▶ INPUT DATA:
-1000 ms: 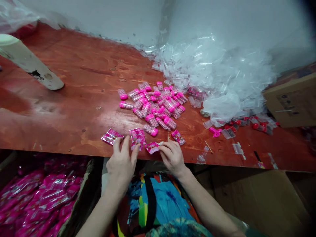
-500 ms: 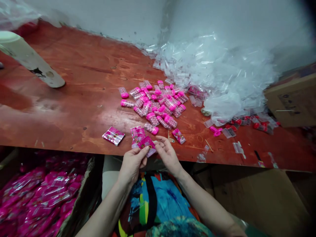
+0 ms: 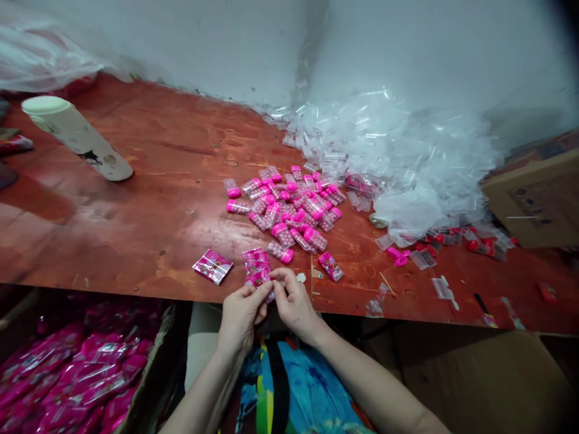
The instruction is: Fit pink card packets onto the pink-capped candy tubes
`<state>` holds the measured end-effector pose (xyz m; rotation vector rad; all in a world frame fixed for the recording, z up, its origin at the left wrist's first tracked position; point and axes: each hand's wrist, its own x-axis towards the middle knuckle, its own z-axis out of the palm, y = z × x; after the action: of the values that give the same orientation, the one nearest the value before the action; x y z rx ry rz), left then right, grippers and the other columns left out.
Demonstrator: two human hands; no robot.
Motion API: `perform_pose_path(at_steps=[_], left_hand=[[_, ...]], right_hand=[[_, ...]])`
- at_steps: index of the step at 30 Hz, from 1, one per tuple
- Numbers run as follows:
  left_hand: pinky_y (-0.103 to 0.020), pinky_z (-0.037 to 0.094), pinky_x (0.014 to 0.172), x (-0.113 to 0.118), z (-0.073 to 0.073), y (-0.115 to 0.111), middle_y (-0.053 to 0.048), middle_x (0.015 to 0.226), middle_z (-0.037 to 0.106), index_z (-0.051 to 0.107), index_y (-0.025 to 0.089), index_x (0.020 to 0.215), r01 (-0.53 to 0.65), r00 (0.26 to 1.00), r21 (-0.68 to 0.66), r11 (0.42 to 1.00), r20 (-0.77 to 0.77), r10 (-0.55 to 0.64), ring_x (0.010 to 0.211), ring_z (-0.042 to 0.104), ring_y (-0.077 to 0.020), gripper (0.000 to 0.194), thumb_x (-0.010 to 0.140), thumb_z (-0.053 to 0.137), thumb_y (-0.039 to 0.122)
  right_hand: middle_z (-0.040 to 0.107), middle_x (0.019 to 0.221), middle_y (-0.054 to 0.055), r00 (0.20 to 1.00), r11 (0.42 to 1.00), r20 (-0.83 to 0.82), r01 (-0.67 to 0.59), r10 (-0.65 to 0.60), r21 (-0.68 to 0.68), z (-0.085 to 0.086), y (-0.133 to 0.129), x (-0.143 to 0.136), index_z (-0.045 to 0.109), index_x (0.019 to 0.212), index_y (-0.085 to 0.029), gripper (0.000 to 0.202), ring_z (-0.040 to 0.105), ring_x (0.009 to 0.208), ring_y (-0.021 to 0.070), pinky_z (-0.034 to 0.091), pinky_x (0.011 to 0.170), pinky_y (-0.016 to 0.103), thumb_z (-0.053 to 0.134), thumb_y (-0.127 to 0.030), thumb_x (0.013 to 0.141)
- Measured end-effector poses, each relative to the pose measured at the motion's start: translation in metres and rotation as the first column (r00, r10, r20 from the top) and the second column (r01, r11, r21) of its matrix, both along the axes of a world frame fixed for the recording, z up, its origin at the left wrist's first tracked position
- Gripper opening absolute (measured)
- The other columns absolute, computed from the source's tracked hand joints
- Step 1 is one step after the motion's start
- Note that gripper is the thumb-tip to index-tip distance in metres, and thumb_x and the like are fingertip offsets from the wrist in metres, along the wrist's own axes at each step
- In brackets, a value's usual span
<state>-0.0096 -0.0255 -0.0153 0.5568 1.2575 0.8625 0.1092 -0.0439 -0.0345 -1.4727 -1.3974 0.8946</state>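
Note:
At the table's front edge, my left hand [image 3: 242, 310] and my right hand [image 3: 295, 304] meet, fingertips pinched together on a pink printed wrapper [image 3: 270, 297]. Fingers hide most of it. Just beyond them lie more pink printed wrappers [image 3: 256, 264]. A flat stack of wrappers [image 3: 212, 266] sits to the left. To the right is a small container in a pink printed wrapper [image 3: 331, 266]. Farther back, small clear containers with pink caps [image 3: 294, 208] lie in a heap, filled with pink balls.
Clear empty containers [image 3: 371, 144] are piled against the wall. A pale tumbler [image 3: 85, 141] stands at the left. Pink wrapped packs fill a box [image 3: 76, 367] below the table. Pink cap pieces [image 3: 398, 257] and a cardboard box [image 3: 536, 193] are at the right.
My right hand has closed in to the left and now pinches beside my left fingers. The wrapper, spread in view before, is mostly covered. The whole view has shifted slightly.

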Motion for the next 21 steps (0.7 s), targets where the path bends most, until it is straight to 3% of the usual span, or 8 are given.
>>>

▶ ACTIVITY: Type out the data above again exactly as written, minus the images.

▶ RESPONSE:
-1000 ms: 
-500 ms: 
+0 ms: 
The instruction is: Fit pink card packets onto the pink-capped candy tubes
`<state>` holds the measured end-effector pose (xyz m; rotation vector rad; all in a world frame fixed for the recording, z up, its origin at the left wrist's first tracked position; point and axes: each hand's wrist, its own x-axis towards the middle knuckle, its own z-axis out of the palm, y = z × x; after the action: of the values that give the same orientation, the one nearest the value before the action; x y z rx ry rz), left then right, grippers and the other columns left out.
Demonstrator: two human hands; no robot.
Motion API: `perform_pose_path(at_steps=[_], left_hand=[[_, ...]], right_hand=[[_, ...]])`
- at_steps: index of the step at 30 Hz, from 1, one per tuple
- Numbers run as follows:
  left_hand: pinky_y (-0.103 to 0.020), pinky_z (-0.037 to 0.094), pinky_x (0.014 to 0.172), x (-0.113 to 0.118), z (-0.073 to 0.073), y (-0.115 to 0.111), middle_y (-0.053 to 0.048), middle_x (0.015 to 0.226), middle_z (-0.037 to 0.106), index_z (-0.051 to 0.107), index_y (-0.025 to 0.089), index_x (0.020 to 0.215), r01 (-0.53 to 0.65), r00 (0.26 to 1.00), r21 (-0.68 to 0.66), r11 (0.42 to 1.00), r20 (-0.77 to 0.77), r10 (-0.55 to 0.64), ring_x (0.010 to 0.211), ring_z (-0.042 to 0.104), ring_y (-0.077 to 0.020), gripper (0.000 to 0.194), thumb_x (-0.010 to 0.140), thumb_z (-0.053 to 0.137), thumb_y (-0.039 to 0.122)
  right_hand: middle_z (-0.040 to 0.107), middle_x (0.019 to 0.221), middle_y (-0.054 to 0.055), r00 (0.20 to 1.00), r11 (0.42 to 1.00), r20 (-0.83 to 0.82), r01 (-0.67 to 0.59), r10 (-0.65 to 0.60), r21 (-0.68 to 0.68), z (-0.085 to 0.086), y (-0.133 to 0.129), x (-0.143 to 0.136), index_z (-0.045 to 0.109), index_x (0.019 to 0.212), index_y (-0.085 to 0.029), gripper (0.000 to 0.202), ring_z (-0.040 to 0.105), ring_x (0.009 to 0.208), ring_y (-0.021 to 0.070), pinky_z (-0.034 to 0.091), pinky_x (0.011 to 0.170), pinky_y (-0.016 to 0.103), thumb_z (-0.053 to 0.134), thumb_y (-0.127 to 0.030), thumb_x (0.013 to 0.141)
- Measured end-effector poses, each relative to the pose measured at the motion's start: translation in metres and rotation as the first column (r00, r10, r20 from the top) and the second column (r01, r11, r21) of its matrix, both along the axes of a world frame fixed for the recording, z up, its origin at the left wrist's first tracked position
- Gripper opening absolute (measured)
- The other columns absolute, computed from the source's tracked hand joints
- Step 1 is one step after the motion's start
- Note that gripper is the thumb-tip to index-tip distance in metres, and thumb_x and the like are fingertip offsets from the wrist in metres, along the wrist's own axes at each step
- In brackets, a value's usual span
<state>-0.0096 -0.0255 -0.0153 0.5568 1.2575 0.8625 0.1092 -0.0439 -0.0345 -1.4727 -1.3974 0.8946</state>
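Note:
At the table's front edge, my left hand [image 3: 242, 310] and my right hand [image 3: 295, 304] meet, fingertips pinched together on a pink printed wrapper [image 3: 270, 297]. Fingers hide most of it. Just beyond them lie more pink printed wrappers [image 3: 256, 264]. A flat stack of wrappers [image 3: 212, 266] sits to the left. To the right is a small container in a pink printed wrapper [image 3: 331, 266]. Farther back, small clear containers with pink caps [image 3: 294, 208] lie in a heap, filled with pink balls.
Clear empty containers [image 3: 371, 144] are piled against the wall. A pale tumbler [image 3: 85, 141] stands at the left. Pink wrapped packs fill a box [image 3: 76, 367] below the table. Pink cap pieces [image 3: 398, 257] and a cardboard box [image 3: 536, 193] are at the right.
My right hand has closed in to the left and now pinches beside my left fingers. The wrapper, spread in view before, is mostly covered. The whole view has shifted slightly.
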
Motion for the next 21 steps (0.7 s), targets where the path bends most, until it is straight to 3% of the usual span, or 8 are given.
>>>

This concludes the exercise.